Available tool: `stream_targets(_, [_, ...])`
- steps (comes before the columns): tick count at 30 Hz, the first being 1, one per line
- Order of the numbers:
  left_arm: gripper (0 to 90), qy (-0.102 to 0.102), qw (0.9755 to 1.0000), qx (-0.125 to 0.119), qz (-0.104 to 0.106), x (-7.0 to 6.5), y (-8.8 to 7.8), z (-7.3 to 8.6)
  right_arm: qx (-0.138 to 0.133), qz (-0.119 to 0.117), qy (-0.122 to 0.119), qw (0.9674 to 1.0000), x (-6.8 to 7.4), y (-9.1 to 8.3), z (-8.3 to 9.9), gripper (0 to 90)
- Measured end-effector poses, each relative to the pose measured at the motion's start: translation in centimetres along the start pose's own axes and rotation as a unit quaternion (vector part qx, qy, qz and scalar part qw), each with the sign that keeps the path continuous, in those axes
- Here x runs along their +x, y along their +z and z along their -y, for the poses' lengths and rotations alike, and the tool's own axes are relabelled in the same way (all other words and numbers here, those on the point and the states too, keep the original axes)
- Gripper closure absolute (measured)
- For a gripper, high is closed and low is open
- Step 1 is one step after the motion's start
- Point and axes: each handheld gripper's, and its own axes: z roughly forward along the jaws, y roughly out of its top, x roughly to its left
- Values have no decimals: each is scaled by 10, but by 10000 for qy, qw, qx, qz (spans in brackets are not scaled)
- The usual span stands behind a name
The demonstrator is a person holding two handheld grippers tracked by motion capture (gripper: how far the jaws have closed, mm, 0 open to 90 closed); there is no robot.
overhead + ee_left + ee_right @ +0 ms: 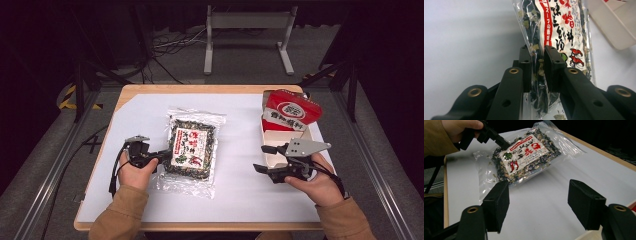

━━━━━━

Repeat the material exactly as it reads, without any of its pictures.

Available tool: `stream_targets(_, [_, ...])`
- steps (comes before the columns): tick count at 30 Hz, the first being 1, one per line
- Order of the numbers:
  left_arm: gripper (0 to 90), qy (-0.102 to 0.102), qw (0.9755 to 1.0000), qx (-0.125 to 0.119), qz (-0.104 to 0.106), x (-7.0 to 6.5), y (-8.8 to 7.8), z (-7.3 to 8.6)
  right_arm: qx (-0.138 to 0.133), qz (-0.119 to 0.117), qy (-0.122 to 0.119), qw (0.9674 to 1.0000), x (-6.8 to 7.4), y (-9.1 to 8.3), z (-8.3 to 9.9), gripper (0 to 90)
- Measured end-effector poses, each relative to the pose measured at the motion's start: translation in centimetres along the start pose's own axes and rotation as a unit quaternion (vector part qx, qy, qz and scalar part qw), each with the sign that keeps the path continuous, in those axes
- Here x runs along their +x, y along their +z and z along their -y, for the poses' lengths and rotations alike, and the tool's own axes are relabelled in the same way (all other words and numbers here, those on the point and the states too, keep the original axes)
- Gripper closure absolute (measured)
- For a gripper, high is closed and low is open
- Step 1 is one step after the motion's start
- Point and axes: each handheld gripper's, and its own axes: z roughly forward along the jaws, y roughly out of its top, x roughly to its left
- Values have no decimals: each is scaled by 10, but by 10000 for qy, qw, qx, qz (spans in brackets are not scaled)
- The usual span stands behind a name
The demonstrator is a person holding two handheld grippers tracked by motion capture (gripper: how far the jaws have closed, mm, 0 open to 90 closed); there is no robot.
overhead + ee_left + ee_right @ +0 ms: 

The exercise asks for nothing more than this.